On President Elect Trump
“I think he’s going to be the best president we’ve ever had.”
Cheech and I were out on the road during the election and we were getting 50 percent Trump audiences. They were our fans. You know—Trump attracted the deplorables—those are our fans.
I’m against all the bigotry and building a wall and all of that shit. I’m totally against it. Then all the sudden, after the election, I realized this guy is a hell of an actor. I think he’s going to be the best president we’ve ever had. I’ll tell you why. He’s got experience. The apprentice. You think about it…what was his job on the apprentice? Being the CEO and designating jobs to people and seeing who did the best.
The nature of this campaign, he would not take advice or shit from anybody. That’s what we need in a leader. And when they talk about the nuclear codes and all that shit, don’t worry about that. All Trump’s going to do is…nobody know what’s he’s going to do. So they’re not going to be fucking with us.
On the future of America (and exactly how Trump cheats at golf)
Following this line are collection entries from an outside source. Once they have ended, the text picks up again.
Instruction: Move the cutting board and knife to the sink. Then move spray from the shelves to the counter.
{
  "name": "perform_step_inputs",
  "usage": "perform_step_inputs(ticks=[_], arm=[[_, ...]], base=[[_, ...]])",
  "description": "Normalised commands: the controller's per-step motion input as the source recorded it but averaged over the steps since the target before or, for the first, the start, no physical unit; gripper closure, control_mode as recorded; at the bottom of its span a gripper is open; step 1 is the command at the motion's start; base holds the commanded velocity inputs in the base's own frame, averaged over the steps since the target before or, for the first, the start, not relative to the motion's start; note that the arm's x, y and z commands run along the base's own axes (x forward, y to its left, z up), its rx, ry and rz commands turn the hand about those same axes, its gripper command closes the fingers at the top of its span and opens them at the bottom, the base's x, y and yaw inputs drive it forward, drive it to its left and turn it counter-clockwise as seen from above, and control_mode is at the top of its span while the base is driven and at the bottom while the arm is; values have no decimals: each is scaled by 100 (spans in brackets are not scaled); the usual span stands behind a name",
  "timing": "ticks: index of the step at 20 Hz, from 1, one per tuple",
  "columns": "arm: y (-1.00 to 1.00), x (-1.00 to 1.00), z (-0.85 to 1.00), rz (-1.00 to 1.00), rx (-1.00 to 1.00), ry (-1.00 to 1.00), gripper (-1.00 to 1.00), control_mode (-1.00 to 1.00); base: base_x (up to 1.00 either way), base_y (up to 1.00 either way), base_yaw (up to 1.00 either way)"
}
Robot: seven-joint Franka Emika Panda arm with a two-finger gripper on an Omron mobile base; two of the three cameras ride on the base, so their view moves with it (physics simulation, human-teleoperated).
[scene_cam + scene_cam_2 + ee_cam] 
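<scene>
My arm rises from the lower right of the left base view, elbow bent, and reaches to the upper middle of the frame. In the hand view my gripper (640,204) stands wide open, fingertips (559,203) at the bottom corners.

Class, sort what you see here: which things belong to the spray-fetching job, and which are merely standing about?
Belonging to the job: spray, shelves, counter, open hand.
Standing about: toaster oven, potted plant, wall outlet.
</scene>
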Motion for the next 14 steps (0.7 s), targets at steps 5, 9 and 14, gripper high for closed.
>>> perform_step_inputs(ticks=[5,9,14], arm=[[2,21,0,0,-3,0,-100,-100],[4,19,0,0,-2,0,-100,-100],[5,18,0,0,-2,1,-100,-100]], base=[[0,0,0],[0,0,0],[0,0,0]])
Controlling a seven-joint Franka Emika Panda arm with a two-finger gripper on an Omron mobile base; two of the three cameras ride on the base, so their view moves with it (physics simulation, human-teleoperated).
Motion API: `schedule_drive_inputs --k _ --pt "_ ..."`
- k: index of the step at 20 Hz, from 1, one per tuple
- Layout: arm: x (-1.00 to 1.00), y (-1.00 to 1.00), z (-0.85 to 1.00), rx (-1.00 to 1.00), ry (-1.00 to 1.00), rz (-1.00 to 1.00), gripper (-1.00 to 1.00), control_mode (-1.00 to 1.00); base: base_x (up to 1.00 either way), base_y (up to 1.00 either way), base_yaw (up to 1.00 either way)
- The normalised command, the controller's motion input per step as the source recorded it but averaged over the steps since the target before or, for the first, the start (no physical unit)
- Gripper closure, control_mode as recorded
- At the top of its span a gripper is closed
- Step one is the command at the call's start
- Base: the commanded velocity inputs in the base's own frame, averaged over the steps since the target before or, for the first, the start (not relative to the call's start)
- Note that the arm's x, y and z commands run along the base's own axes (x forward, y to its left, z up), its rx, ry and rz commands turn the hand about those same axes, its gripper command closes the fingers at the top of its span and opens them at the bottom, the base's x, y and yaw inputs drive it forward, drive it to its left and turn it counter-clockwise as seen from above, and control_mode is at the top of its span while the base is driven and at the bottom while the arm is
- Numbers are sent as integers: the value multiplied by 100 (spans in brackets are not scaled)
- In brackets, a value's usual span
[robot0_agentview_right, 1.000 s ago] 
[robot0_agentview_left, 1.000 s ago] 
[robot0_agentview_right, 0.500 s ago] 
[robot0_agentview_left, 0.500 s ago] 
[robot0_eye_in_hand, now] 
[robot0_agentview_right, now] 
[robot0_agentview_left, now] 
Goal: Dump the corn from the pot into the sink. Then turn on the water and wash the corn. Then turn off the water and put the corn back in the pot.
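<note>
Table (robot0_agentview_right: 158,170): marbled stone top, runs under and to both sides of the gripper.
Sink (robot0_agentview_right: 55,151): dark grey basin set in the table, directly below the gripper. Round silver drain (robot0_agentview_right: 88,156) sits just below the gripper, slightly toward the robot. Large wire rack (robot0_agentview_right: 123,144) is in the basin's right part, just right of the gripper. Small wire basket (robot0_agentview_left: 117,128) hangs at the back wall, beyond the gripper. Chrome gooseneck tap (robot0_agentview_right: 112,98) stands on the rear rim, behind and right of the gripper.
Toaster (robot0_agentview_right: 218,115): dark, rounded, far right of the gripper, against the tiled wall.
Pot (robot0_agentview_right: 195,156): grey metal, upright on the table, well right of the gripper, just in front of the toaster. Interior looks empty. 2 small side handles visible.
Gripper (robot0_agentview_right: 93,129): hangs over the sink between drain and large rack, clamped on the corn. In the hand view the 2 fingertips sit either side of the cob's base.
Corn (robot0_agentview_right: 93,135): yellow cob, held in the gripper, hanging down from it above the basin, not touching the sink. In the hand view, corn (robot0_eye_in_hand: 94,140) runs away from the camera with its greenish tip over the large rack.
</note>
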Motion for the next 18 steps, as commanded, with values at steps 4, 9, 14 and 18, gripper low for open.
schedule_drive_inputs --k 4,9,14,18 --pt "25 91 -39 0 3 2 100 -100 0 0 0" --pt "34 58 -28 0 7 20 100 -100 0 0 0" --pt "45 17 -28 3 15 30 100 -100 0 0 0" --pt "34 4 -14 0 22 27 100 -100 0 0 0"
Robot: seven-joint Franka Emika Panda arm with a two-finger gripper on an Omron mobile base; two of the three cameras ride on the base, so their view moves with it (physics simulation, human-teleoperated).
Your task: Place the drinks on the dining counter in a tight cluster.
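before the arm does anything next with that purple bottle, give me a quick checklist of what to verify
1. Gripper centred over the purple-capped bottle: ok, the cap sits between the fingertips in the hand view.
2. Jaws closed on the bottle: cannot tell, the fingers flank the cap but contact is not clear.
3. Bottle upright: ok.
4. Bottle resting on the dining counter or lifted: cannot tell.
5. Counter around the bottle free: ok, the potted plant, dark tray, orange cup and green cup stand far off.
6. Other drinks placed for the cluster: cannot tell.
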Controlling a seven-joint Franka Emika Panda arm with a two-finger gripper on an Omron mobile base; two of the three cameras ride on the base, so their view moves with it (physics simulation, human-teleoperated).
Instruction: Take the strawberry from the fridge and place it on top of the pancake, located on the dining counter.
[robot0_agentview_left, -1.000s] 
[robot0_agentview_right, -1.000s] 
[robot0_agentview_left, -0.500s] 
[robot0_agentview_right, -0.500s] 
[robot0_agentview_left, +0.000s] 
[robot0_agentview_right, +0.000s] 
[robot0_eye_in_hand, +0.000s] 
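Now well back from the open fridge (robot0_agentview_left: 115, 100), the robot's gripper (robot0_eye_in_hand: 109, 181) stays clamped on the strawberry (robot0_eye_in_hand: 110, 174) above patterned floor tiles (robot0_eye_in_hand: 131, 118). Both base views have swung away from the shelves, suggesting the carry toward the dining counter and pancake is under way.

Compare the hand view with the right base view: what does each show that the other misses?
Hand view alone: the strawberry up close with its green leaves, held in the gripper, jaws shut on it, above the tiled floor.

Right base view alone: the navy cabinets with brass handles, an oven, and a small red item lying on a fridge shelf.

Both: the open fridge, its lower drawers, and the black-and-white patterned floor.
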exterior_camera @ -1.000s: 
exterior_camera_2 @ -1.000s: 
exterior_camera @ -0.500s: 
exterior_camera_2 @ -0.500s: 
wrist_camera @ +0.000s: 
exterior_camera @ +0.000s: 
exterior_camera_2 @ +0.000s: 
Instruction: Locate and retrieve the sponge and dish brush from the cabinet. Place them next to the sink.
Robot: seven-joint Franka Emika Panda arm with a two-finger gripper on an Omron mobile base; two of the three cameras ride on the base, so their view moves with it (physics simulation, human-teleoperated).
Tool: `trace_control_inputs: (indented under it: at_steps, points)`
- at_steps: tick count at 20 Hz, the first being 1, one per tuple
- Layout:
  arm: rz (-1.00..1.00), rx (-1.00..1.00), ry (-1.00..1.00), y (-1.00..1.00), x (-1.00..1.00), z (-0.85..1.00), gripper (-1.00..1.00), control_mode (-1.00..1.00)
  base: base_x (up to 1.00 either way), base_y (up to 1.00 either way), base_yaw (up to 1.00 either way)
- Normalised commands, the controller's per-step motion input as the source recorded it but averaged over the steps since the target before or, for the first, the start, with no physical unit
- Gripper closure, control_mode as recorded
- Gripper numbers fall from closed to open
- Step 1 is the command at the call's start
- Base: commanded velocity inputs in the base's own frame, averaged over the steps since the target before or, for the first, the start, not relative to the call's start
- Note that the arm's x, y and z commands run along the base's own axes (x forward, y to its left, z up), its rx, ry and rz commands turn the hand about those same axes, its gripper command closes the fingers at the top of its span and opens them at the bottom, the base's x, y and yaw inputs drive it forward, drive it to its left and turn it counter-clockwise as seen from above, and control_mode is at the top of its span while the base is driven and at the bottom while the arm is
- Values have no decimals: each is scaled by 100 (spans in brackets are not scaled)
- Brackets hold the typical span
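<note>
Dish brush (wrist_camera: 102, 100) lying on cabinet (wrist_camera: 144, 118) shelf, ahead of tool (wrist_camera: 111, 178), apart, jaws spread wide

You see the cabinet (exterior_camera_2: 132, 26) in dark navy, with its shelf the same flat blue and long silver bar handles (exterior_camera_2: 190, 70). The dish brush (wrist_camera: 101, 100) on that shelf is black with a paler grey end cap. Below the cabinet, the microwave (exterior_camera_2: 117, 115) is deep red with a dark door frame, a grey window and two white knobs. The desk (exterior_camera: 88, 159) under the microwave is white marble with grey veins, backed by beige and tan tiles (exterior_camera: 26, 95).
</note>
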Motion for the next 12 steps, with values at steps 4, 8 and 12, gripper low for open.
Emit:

Trump is a builder, and he’s smart. Yea, he’s had a lot of failures, but who hasn’t? You don’t win anything unless you know how to fail. Just like golf. I know for a fact Trump cheats at golf…this is how he cheats. If he’s on the green, he’ll trap the ball between his foot and his club and he’ll move the ball up closer to the hole.
He wants to win. He wants to win at anything. What resonated with me is, he said, “I’m a winner, I want to win.“ So when he negotiates with China or anybody else he’s going to get the best deal possible.
On the prospect of another mass shooting and gun control
You’re going to see gun laws change like you’ve never seen them before. He’s (Trump) going to go “Hold on. This is wrong.” He’ll call in these people dealing with this gun shit, and he’s going to say, “Listen man! This is what your product is doing and we’re going to have to do something about that.“
On cannabis legalization this election
This election opened my eyes. We have a whole electorate out there that voted with their hearts and not just the propaganda that was thrown at them. In their hearts they know that cannabis is good for you and it should be legal and there is no reason that it shouldn’t be legal. Every test has shown that marijuana isn’t addictive and that is the biggest thing.
On cannabis in prison
“So when I was in prison I would just think about the pot and I would get into that mellow mood.”
The thought of marijuana will get you high, you know its body memory. Just like when women are pregnant and certain smells will make them sick, and your body reacts to the thought or the smell especially. So when I was in prison I would just think about the pot and I would get into that mellow mood.
I was offered pot almost daily…by snitches. They were trying to bust me and I turned them down. The first time I almost didn’t turn them down but I had my dog, my buddy with me. He was my guide through prison. He’d been in all of his life so when they offered me he told them to get that crap out of here.
On life imitating art
You know the funny thing about prison; we had squirrels. I had one. It was a pet. He was out in the field. We’d go out there with the prison food, cause you couldn’t eat it yourself but you could feed the squirrels. It would crawl up your leg and you could feed it.